Prompt: Working from the records below, repeat exactly the lines starting at the line that contains "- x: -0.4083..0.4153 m" and ending at the line that contains "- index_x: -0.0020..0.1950", inclusive.

[Stored data]
Segment Open

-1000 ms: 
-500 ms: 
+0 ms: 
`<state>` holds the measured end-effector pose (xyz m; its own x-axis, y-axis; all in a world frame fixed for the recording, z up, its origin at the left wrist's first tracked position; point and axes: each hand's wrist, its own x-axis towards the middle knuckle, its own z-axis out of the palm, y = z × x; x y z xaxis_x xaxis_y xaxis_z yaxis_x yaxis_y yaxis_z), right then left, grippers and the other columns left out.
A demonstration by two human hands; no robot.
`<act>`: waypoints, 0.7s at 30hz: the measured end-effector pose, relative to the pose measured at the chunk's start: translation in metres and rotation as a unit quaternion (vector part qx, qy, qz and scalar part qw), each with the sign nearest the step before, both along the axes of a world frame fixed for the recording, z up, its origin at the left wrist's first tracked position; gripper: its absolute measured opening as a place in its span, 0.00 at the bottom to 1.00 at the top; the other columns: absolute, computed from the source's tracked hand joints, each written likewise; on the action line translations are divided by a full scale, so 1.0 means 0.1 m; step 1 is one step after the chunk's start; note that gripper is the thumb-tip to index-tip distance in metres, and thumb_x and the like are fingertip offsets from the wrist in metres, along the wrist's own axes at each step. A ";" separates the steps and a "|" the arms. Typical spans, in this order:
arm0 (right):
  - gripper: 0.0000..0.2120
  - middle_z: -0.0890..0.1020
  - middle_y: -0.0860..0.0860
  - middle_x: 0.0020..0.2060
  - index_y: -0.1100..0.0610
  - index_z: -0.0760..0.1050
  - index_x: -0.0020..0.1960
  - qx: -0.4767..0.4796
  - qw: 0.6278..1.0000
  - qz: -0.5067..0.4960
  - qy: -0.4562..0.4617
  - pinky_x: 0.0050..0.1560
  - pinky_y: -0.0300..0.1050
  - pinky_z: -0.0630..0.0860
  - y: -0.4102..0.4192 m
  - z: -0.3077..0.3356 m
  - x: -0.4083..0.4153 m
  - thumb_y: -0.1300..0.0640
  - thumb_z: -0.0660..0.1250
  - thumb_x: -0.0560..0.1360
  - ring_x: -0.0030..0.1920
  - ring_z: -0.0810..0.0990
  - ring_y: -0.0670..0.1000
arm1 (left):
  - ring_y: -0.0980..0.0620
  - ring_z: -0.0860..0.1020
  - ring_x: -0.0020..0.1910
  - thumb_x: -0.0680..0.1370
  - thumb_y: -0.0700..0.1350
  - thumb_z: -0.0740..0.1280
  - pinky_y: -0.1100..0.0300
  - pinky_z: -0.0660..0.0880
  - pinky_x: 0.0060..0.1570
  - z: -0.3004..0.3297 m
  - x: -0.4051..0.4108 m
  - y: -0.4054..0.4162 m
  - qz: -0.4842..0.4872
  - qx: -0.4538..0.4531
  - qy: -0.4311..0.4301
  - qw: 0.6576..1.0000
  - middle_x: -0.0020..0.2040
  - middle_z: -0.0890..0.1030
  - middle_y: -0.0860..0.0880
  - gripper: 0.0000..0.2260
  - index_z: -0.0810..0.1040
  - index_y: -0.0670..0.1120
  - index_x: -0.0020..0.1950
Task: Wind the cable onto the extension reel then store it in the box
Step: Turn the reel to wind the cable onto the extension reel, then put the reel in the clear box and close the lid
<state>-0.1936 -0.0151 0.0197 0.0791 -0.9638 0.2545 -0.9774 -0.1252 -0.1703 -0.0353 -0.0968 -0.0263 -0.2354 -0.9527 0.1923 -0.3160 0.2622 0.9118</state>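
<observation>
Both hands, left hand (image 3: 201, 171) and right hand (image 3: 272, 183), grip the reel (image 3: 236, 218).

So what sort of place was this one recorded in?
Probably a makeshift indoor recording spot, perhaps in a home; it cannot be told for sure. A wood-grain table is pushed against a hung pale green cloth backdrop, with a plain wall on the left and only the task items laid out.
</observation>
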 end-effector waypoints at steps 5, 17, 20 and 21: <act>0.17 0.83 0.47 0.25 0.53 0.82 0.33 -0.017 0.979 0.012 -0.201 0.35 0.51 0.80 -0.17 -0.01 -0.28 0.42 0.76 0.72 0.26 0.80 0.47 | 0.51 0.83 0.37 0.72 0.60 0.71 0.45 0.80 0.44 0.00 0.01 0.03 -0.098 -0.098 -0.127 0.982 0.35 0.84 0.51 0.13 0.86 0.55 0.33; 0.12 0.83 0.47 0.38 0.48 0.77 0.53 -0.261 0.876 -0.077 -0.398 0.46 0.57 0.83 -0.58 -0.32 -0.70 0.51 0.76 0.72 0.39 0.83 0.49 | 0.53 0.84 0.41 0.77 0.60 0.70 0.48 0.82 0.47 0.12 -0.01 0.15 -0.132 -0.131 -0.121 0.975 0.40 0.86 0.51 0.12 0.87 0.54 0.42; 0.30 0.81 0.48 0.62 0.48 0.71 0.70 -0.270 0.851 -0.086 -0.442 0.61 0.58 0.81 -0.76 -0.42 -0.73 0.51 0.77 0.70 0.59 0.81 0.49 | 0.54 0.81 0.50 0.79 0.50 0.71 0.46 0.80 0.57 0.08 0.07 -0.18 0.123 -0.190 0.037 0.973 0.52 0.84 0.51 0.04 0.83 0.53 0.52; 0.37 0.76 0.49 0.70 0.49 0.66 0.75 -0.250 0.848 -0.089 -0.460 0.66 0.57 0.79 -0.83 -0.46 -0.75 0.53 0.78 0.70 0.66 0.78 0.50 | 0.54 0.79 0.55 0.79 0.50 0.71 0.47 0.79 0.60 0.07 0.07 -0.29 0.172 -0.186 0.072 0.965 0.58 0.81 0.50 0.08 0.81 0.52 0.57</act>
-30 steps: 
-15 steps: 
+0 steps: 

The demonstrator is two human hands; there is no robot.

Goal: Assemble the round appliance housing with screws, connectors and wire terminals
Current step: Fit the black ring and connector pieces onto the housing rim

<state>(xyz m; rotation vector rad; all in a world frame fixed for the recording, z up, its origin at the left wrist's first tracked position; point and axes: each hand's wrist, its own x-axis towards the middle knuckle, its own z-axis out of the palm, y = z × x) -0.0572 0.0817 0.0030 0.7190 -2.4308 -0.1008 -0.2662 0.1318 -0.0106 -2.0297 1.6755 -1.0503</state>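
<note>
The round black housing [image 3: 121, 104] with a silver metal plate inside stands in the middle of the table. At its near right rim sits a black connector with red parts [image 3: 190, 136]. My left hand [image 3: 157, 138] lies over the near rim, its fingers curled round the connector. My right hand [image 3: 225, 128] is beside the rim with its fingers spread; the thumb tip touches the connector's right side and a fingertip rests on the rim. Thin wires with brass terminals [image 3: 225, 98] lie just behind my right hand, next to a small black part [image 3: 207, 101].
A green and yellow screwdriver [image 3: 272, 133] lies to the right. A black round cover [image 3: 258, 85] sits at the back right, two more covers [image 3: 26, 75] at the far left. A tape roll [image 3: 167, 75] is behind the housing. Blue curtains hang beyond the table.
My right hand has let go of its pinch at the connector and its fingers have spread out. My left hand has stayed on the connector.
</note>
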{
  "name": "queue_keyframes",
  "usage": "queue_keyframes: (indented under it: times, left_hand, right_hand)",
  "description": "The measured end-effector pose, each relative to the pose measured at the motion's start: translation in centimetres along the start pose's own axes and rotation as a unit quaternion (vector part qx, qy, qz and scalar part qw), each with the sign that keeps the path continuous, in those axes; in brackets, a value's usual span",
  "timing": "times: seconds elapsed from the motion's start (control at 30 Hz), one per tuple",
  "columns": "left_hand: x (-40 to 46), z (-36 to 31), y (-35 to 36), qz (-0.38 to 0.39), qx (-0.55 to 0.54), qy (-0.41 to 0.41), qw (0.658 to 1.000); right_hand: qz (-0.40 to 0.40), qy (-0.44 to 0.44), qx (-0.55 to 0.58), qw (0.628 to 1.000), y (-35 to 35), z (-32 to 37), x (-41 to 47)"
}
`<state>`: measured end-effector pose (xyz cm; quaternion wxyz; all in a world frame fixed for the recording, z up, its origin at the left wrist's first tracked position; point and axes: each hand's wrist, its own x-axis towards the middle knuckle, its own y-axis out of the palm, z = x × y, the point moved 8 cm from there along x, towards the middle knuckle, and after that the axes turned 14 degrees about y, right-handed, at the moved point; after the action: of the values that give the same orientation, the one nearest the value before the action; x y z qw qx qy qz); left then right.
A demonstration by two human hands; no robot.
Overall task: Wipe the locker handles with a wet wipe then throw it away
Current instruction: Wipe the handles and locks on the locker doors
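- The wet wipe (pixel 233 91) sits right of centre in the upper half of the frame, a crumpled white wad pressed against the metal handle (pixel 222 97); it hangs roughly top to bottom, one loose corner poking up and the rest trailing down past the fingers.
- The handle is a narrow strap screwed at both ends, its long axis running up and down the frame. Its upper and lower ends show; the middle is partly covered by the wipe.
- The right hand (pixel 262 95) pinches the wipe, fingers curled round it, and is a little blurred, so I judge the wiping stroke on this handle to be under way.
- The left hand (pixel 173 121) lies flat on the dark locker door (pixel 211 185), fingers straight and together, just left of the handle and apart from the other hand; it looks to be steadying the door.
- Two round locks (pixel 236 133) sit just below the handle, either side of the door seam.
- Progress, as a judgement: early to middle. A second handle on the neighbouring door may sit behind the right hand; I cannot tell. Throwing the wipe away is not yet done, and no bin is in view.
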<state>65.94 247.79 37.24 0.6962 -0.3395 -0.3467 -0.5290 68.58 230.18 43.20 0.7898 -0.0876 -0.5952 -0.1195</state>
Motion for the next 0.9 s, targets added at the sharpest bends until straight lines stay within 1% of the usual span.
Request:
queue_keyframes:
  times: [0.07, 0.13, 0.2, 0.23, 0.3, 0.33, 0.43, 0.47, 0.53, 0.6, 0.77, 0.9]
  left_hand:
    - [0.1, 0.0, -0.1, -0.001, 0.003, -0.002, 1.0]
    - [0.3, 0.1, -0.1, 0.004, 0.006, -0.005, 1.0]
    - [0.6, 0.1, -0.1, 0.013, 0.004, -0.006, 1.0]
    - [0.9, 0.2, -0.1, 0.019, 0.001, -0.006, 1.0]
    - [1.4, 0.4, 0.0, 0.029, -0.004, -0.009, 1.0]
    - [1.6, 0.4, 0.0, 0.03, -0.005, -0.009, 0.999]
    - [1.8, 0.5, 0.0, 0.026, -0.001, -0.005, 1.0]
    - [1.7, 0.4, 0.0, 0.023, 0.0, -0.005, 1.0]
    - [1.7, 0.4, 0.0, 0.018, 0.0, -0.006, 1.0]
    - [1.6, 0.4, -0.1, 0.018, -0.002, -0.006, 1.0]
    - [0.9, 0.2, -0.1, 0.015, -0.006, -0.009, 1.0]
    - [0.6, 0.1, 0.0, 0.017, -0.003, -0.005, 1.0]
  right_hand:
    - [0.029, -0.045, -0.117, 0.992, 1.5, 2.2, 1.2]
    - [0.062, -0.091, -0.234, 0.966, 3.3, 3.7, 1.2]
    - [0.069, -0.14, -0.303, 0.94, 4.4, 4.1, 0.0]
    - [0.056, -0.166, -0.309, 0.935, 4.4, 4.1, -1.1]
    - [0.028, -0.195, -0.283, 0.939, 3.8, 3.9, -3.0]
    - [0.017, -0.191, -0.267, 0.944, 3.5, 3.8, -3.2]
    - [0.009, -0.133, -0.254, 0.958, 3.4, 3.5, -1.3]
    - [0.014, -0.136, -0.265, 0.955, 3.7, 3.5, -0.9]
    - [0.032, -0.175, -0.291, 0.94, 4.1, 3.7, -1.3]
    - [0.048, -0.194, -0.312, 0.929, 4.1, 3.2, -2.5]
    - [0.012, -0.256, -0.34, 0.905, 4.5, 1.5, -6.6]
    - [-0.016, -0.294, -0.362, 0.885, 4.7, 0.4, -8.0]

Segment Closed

Response:
  - x: -0.4083..0.4153 m
  - thumb_y: -0.1300..0.0640
  - thumb_z: -0.0660..0.1250
  - thumb_x: -0.0560..0.1360
  - ring_x: -0.0030..0.1920
  - ring_z: -0.0810..0.0990
  - ring_y: -0.0670..0.1000
arm1 (left):
  - ring_y: -0.0980..0.0620
  - ring_z: -0.0860..0.1020
  - ring_x: -0.0020..0.1910
  - thumb_x: -0.0680..0.1370
  - thumb_y: -0.0700..0.1350
  - thumb_z: -0.0740..0.1280
  - pinky_y: -0.1100..0.0300
  - pinky_z: -0.0660..0.0880
  - pinky_x: 0.0060..0.1570
  - z: -0.3004..0.3297 m
  - x: -0.4051..0.4108 m
  - y: -0.4054..0.4162 m
  - qz: -0.4842..0.4872
  - qx: -0.4538..0.4531
  - qy: -0.4311..0.4301
  - qw: 0.6576..1.0000
  - middle_x: -0.0020..0.2040
  - middle_z: -0.0890..0.1030
  - middle_y: -0.0860..0.0880
  - gripper: 0.0000..0.2260
  - index_z: -0.0810..0.1040
  - index_y: -0.0670..0.1120
  - index_x: -0.0020..0.1950

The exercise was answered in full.